# Activity
Nothing is needed except the lines below that run from the one with "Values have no" through the one with "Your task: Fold", repeated exactly.

↓

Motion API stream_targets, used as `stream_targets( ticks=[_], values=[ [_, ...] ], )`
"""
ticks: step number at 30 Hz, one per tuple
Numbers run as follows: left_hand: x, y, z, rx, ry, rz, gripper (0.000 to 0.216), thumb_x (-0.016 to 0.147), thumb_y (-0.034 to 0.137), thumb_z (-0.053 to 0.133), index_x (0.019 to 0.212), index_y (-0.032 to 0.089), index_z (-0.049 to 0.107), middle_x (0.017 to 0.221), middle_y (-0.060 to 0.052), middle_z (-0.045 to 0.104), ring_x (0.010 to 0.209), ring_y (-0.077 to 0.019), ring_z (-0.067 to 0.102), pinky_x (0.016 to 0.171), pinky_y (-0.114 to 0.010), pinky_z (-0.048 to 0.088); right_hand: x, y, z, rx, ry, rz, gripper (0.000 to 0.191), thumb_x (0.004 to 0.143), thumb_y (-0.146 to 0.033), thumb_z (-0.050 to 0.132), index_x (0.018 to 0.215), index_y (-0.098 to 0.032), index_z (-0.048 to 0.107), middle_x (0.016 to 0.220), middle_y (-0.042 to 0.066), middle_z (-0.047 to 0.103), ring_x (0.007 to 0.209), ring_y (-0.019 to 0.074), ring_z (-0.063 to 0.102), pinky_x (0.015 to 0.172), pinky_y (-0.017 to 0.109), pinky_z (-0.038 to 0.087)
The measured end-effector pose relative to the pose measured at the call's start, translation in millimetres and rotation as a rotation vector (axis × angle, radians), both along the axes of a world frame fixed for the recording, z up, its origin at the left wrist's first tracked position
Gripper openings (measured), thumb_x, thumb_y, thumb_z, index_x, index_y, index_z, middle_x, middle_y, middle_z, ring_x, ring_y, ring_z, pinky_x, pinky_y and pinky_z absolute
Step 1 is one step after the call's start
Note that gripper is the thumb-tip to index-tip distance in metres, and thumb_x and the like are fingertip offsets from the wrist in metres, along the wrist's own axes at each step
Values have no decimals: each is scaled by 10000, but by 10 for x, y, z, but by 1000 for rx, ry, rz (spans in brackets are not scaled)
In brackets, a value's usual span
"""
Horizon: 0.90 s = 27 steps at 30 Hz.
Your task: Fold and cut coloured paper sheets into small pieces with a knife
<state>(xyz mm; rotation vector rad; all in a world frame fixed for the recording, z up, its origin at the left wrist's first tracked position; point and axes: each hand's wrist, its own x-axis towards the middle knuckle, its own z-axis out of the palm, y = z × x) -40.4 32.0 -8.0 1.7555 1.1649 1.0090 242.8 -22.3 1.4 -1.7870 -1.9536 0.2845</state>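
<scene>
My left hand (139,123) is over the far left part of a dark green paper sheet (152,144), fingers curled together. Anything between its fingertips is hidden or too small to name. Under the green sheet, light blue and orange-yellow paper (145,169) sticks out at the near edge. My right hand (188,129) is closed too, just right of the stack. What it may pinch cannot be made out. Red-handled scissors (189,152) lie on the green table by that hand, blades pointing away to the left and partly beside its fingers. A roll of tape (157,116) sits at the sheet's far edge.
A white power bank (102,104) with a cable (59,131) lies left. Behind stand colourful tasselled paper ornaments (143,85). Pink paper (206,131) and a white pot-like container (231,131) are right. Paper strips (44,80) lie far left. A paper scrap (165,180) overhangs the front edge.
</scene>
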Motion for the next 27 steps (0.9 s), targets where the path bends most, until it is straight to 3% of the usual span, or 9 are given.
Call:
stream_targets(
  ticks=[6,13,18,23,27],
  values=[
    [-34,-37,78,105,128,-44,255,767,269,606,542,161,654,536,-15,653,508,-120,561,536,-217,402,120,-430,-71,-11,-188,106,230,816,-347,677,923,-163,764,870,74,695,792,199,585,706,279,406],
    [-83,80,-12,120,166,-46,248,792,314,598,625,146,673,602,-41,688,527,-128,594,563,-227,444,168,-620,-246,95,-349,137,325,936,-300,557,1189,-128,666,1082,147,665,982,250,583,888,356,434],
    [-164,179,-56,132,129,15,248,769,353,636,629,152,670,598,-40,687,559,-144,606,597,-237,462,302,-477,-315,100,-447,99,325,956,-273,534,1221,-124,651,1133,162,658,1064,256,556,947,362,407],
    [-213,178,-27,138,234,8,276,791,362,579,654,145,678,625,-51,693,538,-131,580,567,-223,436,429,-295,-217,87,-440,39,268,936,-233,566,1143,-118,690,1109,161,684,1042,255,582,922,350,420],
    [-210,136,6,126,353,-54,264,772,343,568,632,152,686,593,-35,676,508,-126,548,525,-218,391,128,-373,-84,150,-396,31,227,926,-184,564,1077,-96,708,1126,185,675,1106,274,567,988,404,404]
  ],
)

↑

# Completed task
Values have no decimals: each is scaled by 10000, but by 10 for x, y, z, but by 1000 for rx, ry, rz (spans in brackets are not scaled)
In brackets, a value's usual span
"""
Horizon: 0.90 s = 27 steps at 30 Hz.
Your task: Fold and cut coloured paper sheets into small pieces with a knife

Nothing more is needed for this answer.